**Instructions for the task**
Return only the lines from the top of the material through the line marked by "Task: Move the", unaltered.
========================================
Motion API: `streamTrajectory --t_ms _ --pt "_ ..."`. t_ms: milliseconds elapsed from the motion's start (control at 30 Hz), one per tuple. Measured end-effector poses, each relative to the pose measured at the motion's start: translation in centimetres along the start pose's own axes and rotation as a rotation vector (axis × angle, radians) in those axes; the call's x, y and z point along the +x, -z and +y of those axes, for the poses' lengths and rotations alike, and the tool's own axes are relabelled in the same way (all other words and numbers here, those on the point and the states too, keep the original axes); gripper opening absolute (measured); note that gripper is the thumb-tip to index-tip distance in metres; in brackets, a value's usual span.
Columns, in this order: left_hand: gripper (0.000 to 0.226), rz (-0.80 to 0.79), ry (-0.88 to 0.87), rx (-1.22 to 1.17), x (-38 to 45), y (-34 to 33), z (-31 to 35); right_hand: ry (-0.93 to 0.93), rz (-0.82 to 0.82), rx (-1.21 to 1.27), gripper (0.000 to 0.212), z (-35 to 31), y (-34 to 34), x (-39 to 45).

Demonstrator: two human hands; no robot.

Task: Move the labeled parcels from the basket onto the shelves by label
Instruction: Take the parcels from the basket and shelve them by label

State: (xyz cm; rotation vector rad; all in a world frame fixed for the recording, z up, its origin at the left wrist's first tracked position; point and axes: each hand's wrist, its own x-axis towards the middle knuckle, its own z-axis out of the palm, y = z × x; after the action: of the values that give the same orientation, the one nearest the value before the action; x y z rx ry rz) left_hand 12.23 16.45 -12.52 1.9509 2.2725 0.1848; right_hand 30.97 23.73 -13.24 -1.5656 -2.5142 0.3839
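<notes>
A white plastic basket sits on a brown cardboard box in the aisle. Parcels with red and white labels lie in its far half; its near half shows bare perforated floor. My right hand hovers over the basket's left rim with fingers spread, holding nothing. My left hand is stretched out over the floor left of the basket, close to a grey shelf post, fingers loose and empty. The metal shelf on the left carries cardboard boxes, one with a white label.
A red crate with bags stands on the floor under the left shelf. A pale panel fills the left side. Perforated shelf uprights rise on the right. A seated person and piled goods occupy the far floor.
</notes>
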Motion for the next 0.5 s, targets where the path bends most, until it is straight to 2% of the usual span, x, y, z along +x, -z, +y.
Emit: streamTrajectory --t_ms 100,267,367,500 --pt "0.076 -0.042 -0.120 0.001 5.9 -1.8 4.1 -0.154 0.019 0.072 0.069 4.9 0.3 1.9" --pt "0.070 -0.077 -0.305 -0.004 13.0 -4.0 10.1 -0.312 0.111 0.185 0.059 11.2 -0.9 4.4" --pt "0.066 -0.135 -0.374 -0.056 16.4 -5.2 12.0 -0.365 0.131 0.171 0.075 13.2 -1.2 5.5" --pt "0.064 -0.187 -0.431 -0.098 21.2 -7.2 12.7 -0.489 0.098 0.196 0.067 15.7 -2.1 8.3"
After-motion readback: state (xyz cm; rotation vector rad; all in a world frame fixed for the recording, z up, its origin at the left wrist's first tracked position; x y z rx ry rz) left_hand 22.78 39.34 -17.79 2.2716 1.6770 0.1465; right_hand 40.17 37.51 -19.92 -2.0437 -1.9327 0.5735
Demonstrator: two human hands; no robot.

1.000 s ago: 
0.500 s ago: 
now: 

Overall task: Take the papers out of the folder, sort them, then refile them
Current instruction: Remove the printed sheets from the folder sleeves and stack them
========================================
**Solution to the exercise**
Motion API: `streamTrajectory --t_ms _ --pt "_ ..."`. t_ms: milliseconds elapsed from the motion's start (control at 30 Hz), one per tuple. Measured end-effector poses, each relative to the pose measured at the motion's start: translation in centimetres along the start pose's own axes and rotation as a rotation vector (axis × angle, radians) in those axes; the call's x, y and z point along the +x, -z and +y of those axes, for the poses' lengths and rotations alike, and the tool's own axes are relabelled in the same way (all other words and numbers here, those on the point and the states too, keep the original axes); gripper opening absolute (measured); note that gripper is the thumb-tip to index-tip distance in metres; in brackets, a value's usual span.
Columns, in this order: left_hand: gripper (0.000 to 0.226), rz (-0.80 to 0.79), ry (-0.88 to 0.87), rx (-1.22 to 1.17), x (-38 to 45), y (-34 to 33), z (-31 to 35); right_hand: ry (-0.93 to 0.93), rz (-0.82 to 0.82), rx (-1.21 to 1.27), gripper (0.000 to 0.212), z (-35 to 31), y (-34 to 34), x (-39 to 45).

Demonstrator: two human hands; no robot.

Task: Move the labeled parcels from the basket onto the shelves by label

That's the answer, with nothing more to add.